Eww. I guess what upsets me the most is that I've put so much into this. I've been planning shit forever. I've dealt with crap from every direction. I've received bitchy emails and people saying my idea was stupid for whatever reason. And finally, things were paying off. Things were working out. Things were going to be good.
And then we find out that we have too many people for the place we wanted, and only one legal adult among us, who isn't old enough to be a guardian.
Fuck. Fuck. Fuck.
It's so incredibly upsetting. I want to go. I do.
August and Everything After: Appropriately titled because it's August now. Which means that school starts in 5 weeks from today. Wednesday, September 5th. Between now and then, I have meetings and things aplenty to keep myself busy.

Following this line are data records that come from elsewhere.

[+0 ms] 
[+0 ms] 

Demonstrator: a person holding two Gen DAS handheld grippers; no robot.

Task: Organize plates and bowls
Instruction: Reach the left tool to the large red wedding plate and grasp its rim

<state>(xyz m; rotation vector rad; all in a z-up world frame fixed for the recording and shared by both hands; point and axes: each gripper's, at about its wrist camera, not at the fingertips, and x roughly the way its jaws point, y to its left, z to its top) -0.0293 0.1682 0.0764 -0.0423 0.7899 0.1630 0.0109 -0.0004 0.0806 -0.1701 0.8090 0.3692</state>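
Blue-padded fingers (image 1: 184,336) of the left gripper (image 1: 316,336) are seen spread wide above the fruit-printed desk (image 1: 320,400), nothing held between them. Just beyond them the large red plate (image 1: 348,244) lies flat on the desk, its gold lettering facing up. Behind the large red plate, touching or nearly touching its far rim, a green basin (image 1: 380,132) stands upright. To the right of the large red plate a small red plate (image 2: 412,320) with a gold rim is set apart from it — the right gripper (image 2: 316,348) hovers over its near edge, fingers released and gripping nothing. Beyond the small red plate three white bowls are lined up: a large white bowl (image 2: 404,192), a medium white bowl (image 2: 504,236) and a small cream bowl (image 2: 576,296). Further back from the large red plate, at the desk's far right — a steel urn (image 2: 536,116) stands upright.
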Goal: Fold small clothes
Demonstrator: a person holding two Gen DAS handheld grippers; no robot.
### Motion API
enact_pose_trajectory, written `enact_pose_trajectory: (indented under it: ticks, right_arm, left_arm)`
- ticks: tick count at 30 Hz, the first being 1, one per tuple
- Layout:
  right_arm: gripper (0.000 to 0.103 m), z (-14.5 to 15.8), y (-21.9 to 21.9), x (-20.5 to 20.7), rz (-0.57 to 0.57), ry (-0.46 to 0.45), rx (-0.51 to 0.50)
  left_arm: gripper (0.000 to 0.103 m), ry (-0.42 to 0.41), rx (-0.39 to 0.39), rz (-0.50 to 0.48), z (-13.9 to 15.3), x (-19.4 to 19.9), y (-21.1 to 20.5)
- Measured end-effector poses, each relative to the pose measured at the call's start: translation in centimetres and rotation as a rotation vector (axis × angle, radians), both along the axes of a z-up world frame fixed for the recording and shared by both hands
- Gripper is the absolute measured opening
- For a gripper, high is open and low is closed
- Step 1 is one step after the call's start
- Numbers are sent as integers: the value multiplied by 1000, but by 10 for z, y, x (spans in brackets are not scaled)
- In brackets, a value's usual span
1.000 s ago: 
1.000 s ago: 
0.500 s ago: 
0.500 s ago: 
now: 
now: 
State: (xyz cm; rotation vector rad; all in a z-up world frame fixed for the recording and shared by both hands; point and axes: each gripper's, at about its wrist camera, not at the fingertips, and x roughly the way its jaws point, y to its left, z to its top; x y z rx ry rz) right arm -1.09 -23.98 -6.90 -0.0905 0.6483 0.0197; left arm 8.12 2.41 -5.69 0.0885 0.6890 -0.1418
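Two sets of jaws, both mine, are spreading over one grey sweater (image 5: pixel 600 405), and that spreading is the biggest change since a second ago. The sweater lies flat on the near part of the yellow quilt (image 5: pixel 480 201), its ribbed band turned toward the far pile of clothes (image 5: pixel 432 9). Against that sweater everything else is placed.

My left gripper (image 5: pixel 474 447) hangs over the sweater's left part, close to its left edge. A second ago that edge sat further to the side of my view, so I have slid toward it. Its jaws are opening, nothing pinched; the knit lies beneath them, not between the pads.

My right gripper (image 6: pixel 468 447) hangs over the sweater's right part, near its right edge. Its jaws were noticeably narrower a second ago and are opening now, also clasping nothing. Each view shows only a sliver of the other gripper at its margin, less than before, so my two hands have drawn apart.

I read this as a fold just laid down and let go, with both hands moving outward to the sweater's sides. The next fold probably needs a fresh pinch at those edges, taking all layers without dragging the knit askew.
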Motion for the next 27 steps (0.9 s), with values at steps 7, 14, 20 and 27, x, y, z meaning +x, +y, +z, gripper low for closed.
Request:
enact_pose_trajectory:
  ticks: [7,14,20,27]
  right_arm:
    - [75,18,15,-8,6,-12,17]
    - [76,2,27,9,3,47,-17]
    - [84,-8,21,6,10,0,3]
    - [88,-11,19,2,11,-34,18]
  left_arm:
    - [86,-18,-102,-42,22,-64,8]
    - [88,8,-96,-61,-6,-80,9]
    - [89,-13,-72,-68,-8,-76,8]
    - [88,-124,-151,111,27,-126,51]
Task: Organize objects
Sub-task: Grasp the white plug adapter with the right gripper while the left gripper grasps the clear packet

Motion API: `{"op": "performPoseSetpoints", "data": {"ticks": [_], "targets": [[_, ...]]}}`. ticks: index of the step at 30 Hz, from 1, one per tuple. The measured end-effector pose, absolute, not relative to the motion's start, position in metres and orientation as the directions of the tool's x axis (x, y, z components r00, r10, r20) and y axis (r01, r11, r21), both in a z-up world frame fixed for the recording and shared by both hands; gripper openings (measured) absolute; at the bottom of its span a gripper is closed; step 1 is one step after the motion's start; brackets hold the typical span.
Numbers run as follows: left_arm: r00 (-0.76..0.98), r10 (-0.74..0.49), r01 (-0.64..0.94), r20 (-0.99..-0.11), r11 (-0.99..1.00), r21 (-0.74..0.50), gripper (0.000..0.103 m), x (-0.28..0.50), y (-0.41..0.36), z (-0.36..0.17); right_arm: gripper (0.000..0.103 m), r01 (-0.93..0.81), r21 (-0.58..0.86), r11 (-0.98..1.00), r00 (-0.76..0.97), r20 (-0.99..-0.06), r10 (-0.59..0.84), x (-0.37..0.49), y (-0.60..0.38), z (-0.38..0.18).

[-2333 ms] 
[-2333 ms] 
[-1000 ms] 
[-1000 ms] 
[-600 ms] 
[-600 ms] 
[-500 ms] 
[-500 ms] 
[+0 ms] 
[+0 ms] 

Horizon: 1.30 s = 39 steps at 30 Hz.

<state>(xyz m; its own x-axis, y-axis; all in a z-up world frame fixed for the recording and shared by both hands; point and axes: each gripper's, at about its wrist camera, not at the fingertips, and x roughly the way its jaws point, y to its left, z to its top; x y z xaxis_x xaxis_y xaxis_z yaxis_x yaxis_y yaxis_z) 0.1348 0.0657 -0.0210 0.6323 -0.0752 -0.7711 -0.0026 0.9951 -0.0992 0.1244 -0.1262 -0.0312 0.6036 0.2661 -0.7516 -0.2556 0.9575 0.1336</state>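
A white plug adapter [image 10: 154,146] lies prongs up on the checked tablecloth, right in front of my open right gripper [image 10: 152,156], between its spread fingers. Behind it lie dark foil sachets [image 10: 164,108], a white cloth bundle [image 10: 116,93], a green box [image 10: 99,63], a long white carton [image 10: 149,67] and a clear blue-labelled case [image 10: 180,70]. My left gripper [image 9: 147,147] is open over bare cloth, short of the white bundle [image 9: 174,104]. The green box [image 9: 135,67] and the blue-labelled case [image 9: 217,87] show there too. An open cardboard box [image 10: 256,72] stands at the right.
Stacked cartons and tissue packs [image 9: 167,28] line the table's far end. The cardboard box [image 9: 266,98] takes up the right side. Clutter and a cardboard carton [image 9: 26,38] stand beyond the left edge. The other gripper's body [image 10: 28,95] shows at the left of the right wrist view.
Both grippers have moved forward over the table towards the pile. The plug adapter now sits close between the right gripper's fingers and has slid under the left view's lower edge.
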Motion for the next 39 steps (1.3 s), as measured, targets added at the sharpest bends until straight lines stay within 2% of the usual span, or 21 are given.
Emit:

I have friends who have their applications filled out. They are working on their essays. They know where they want to go. Have at least obtained applications.
I haven't. I don't know where I want to go. And I'm so restricted by cost that it almost doesn't matter where I visit, or apply, or get accepted to. I'm going to have very few options.
But I need to plan visits. I need to go on a massive roadtrip with my mother and check out a bunch of places that I probably can't go to, and attempt to decide what I'm doing with my life. And schedule all this during a time when it won't interfere with social plans I've made, or meetings I need to attend, and probably not so much work for Mama to take off.
Stress is annoying. Life is annoying. Crying is annoying. Sleeping is annoying. There is very little I'd like to actually do right now, and those things I do, are mostly impossible.